The attitude that says that other people need to see things our way before we start listening to them expresses the same demand that has contributed to the alienation and disenfranchisement of people across time; because you cannot, or will not, speak my language and play by my rules you are excluded from my ‘everyone.’

Often times I’ve heard people talk about how NVC spaces feel separate from reality, and how there’s a kind of trust in their mattering and in the safety to be themselves that does not exist in what they call the ‘real world.’ This sense of a gap between spaces created by NVC practice and those defined by mainstream cultural norms informs people’s judgements of NVC as being ineffective and/or ‘cult-ish’; it only seems to ‘work’ when you’re using it with people who share the same agreements around language and the expression of values.
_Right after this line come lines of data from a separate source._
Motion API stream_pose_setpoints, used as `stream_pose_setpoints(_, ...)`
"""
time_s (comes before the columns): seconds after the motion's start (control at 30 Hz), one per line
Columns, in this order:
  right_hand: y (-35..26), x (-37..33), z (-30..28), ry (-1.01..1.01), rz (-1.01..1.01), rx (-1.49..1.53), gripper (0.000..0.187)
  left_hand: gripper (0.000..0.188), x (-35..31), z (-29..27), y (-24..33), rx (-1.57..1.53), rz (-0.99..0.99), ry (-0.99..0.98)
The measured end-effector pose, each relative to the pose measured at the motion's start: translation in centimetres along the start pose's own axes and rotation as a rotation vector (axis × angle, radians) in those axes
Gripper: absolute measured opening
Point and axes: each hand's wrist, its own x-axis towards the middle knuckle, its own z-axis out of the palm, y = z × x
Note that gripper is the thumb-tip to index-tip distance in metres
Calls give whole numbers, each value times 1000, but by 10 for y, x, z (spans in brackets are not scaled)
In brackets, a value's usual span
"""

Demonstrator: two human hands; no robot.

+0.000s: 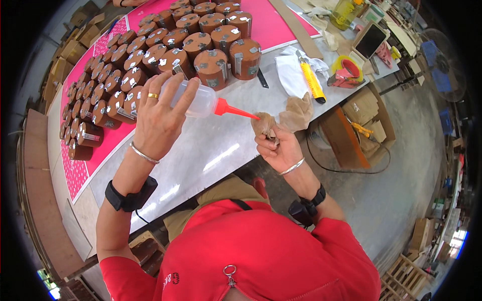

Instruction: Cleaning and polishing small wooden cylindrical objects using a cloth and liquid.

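My left hand [163,113] is wrapped round a clear squeeze bottle [201,100] with a long red nozzle, tipped sideways over the table. The nozzle's tip touches or nearly touches a crumpled brown cloth [263,124]. That cloth is bunched in the closed fingers of my right hand [279,148]. Beside it, another part of brown cloth [297,113] lies at the table edge; whether the two are one piece I cannot tell. Past the bottle stand many round brown boxes [212,65] with bits of silvery tape on their tops and sides.
A pink sheet [113,145] lies under the boxes on the grey table [216,143]. To the right are a white cloth [290,75], a yellow utility knife [312,80] and a tape dispenser [346,72]. An open carton [346,143] stands below the right edge.
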Motion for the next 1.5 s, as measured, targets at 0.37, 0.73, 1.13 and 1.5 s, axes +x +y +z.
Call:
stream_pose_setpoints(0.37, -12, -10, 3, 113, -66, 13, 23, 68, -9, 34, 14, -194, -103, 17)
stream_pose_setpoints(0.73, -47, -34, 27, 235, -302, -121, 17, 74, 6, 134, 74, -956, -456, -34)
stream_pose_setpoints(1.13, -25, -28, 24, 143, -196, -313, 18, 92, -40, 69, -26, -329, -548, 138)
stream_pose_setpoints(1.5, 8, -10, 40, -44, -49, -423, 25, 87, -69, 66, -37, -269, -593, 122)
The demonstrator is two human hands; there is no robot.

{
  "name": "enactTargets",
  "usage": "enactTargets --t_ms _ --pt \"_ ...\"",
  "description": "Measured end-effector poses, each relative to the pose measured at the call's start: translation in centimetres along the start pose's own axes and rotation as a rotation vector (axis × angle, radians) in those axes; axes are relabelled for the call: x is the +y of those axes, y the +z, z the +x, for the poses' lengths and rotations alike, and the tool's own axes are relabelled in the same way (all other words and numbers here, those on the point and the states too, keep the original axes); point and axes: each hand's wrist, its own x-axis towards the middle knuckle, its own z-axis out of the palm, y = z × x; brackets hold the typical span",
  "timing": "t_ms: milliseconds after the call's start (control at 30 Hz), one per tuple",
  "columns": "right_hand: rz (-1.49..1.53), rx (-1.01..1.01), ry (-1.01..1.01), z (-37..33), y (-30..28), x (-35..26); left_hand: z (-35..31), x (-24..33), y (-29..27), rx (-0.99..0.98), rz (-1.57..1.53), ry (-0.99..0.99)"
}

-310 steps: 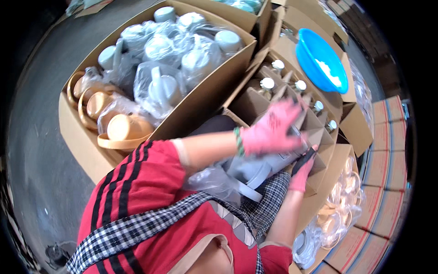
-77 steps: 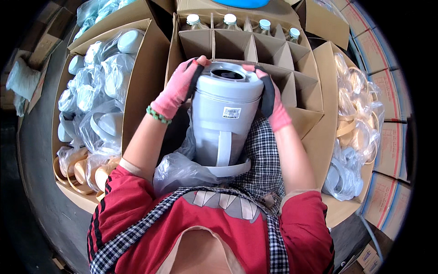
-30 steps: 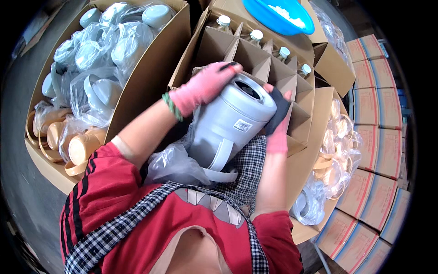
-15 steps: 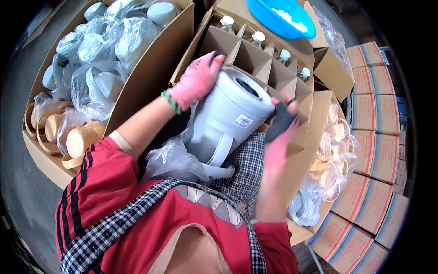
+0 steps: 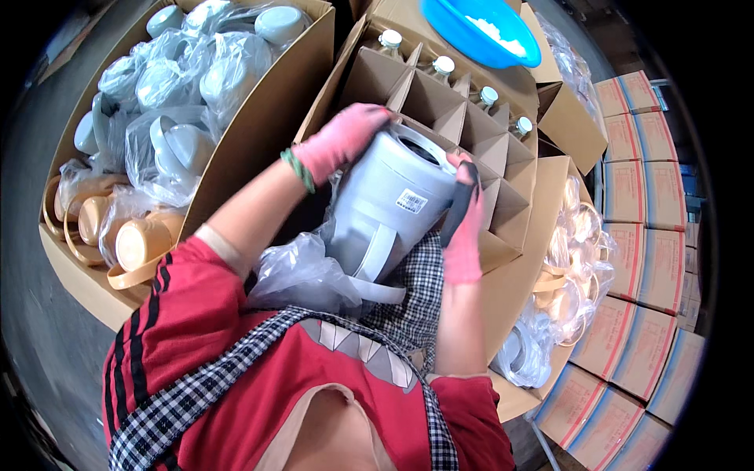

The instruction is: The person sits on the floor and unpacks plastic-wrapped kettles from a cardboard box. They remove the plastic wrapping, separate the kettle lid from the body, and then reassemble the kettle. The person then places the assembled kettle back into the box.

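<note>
A grey plastic thermos jug (image 5: 382, 200) with a white label lies tilted against my lap, its round end with a dark recess turned away from me and its handle toward me. My left hand (image 5: 343, 141), in a pink glove, is closed on the far left of its rim; the fingertips are partly hidden and slightly blurred. On the right side of the rim, my right hand (image 5: 465, 208), in a pink and dark glove, grips with bent fingers. A crumpled clear plastic bag (image 5: 294, 275) is bunched around the jug's near end.
Ahead stands a carton with cardboard dividers (image 5: 440, 102) and several white-capped clear bottles (image 5: 442, 66). A blue basin (image 5: 440, 22) with white bits sits behind. Cartons of bagged grey jugs (image 5: 161, 82) and peach parts (image 5: 577, 235) flank me. Stacked boxes (image 5: 660, 259) line the right.
My right hand has moved left onto the jug's rim. My left hand has shifted slightly down and its fingers reach over the rim. The jug has turned a little.
</note>
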Motion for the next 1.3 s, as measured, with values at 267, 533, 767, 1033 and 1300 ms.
enactTargets --t_ms 267,533,767,1033,1300 --pt "0.367 -0.139 0.356 2.7 -1.9 0.8 -2.0 5.4 1.2 0.025 0.251 -0.052" --pt "-0.308 -0.270 -0.108 0.4 -4.0 -3.6 0.2 -0.5 0.7 -0.377 -1.255 -0.493" --pt "-1.087 -1.259 -0.847 2.5 -3.1 -12.3 -2.2 2.1 2.8 -0.403 -0.893 -0.178" --pt "-0.789 -0.820 0.577 2.7 0.0 -11.8 -2.3 2.3 0.3 -0.363 -0.543 0.043" --pt "-1.333 -1.647 -1.123 5.4 0.2 -13.3 -2.2 3.3 -1.0 -0.339 -0.479 -0.011"
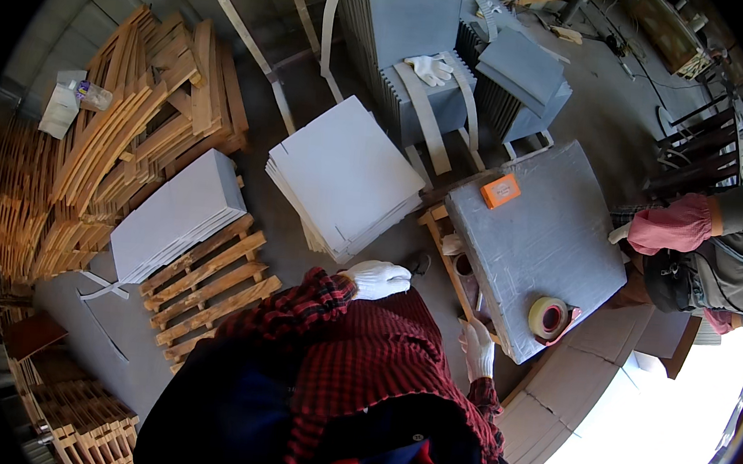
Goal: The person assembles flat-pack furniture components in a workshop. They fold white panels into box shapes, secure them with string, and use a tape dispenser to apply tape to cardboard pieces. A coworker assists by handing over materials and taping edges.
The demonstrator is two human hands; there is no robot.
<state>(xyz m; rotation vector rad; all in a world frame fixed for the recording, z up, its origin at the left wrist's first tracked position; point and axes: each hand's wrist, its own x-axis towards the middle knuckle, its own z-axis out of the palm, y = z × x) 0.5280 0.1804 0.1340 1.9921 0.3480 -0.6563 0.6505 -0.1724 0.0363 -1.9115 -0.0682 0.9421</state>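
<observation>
A grey-topped desk (548, 230) is standing front-right. The right hand (478, 352) is lying by its edge, fingers mostly straight; the left hand (378, 279) is hovering over checked clothing (379, 343), fingers together. Whether either is gripping anything is unclear.

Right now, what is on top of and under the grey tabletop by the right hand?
On the grey tabletop lie an orange box and a pale tape roll edged with red. Below, part of a wooden frame shows; the rest underneath is covered.
</observation>
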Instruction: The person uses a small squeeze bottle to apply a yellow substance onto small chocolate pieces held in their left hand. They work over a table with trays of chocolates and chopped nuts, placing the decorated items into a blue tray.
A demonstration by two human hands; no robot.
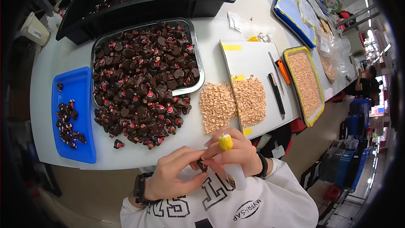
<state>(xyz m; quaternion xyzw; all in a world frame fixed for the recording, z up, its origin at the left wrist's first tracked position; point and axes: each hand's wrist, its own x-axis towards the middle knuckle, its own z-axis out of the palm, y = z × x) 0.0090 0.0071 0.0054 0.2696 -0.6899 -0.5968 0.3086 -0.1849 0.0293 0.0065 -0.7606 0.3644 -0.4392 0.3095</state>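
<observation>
Close to my body, my left hand [171,175] pinches a small dark brown moulded piece [203,166] between thumb and fingers. Beside it, my right hand [241,152] is wrapped around a white squeeze bottle [236,177] with a yellow collar and a thin needle tip pointing up. The fingertips of both hands meet around the dark piece, partly hiding it. Just beyond them lie small peach-coloured pieces [217,105], heaped partly on the table and partly on a white board [253,53]. A large pile of dark pieces with red and white spots [143,114] spills toward me.
The pile fills a metal tray [201,70]. A blue tray [76,155] at left holds several finished-looking dark pieces. Behind stands a black bin [168,9]. Knives [276,95] and an orange cutter [282,71] lie on the board, beside a yellow-edged tray [310,123].
</observation>
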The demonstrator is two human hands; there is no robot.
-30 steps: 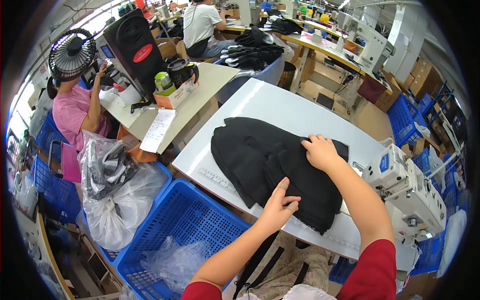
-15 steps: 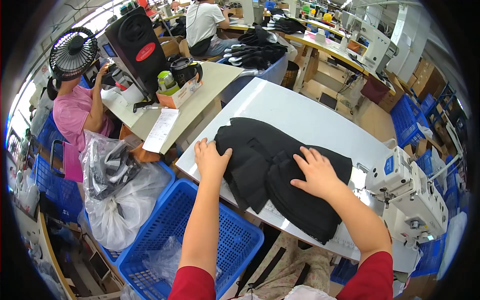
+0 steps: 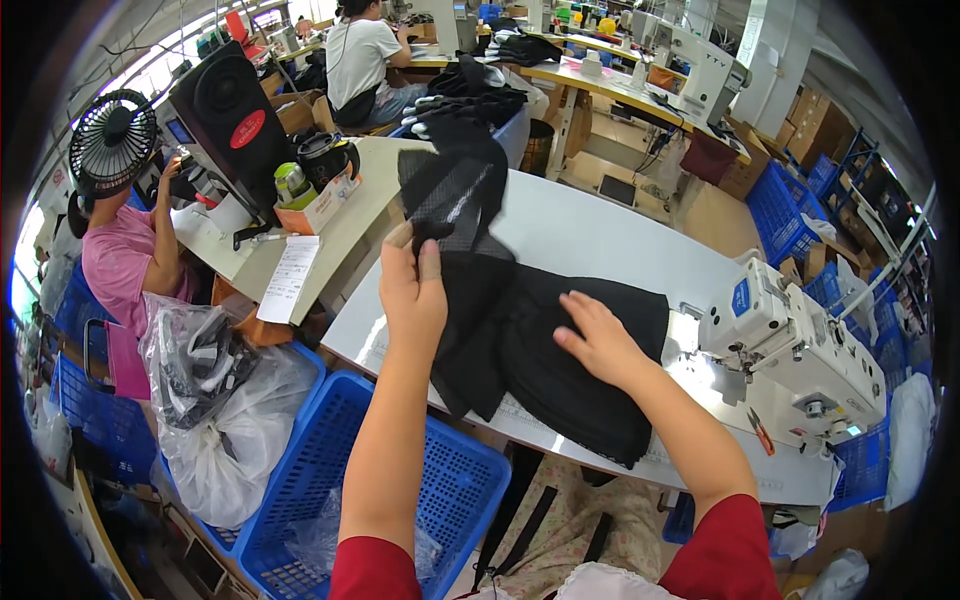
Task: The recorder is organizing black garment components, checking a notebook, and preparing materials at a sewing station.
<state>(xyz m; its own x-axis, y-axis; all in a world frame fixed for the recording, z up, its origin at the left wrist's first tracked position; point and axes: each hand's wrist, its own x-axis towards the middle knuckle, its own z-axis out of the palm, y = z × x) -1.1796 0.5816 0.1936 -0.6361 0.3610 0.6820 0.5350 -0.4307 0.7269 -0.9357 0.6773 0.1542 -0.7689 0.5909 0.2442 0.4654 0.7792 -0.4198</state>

This is exacerbated by the tendency to discourage the participation of people who don’t conform to the particular brand of niceness that can be normative in many NVC spaces. Part of this is reactionary; we’re often conditioned to judge and distance ourselves from people whose behavior stimulates discomfort for us. Another part is pragmatic; including and holding space for people who do not fit into the mold, as well as all the folks for whom those people’s behaviors are a trigger, is typically a highly time and energy intensive endeavor.

However, the possibility of using NVC only to nurture connection with those people that we find relatable, or basically palatable, leads us to a practice that falls short of our aspiration of ‘full inclusion.’ This approach tends to privilege certain populations with some very sweet experiences while ignoring others and failing to engage the vibrant, radical, and disruptive possibilities that arise when we stand for our value of inclusion. It is this embrace of the radical, disruptive implications of inclusion that bridges the gap between ‘NVC land’ and the ‘real world,’ and starts to make the experiences of connection, mattering and safety that are so precious in NVC spaces a reality in the wider world.

Roxy ~

My NVC journey has included exactly what David has described – unpacking all the ways I feel powerless, and learning that it’s okay to step up and ask for what I need. But, as David said, just asking doesn’t always open doors. I have had occasions when, after finding the courage to bring my needs to a group, I am left with an even deeper longing for inclusion. Just recently, I had the experience of speaking up and naming a power dynamic that I experienced. After speaking quite vulnerably and passionately into the group, the response of several of the senior members was, “You’re just reading too much into this. You’re making a big deal out of nothing.”

Hearing that, I went quiet. I remember looking around, waiting to see if anyone else in the room would speak up. I wasn’t expecting folks to say they agreed with me or that they even fully understood my position. What I was longing for, what would have contributed so dearly to that sense of inclusion, was if even one person said, “I see this is really big for you, so I want to slow down and make sure we all understand why this is coming up for you and why it matters for you.”

We can contribute to the sense of inclusion, of everyone’s needs mattering that Ranji described experiencing with Inbal. If we don’t understand why someone is speaking into the group, and especially when it’s accompanied by intensity, we can let the speaker know they were heard, and that their experience matters, by slowing down and connecting to their expression. I know as a facilitator, I’m sometimes still afraid that by doing so I will open a Pandora’s box and fall into a never-ending empathy pit that takes me away from the group’s purpose. What I have experienced often is the opposite. When I slow down enough to connect to the person’s emotional expression, when I can show that I care about their experience even if I’m not aligned with their specific strategy, there’s often a shift. And in that shift, there’s the sense of inclusion, of the experience that I matter, you matter, we matter – and in our collective mattering, we can work together to find strategies that include all of our needs.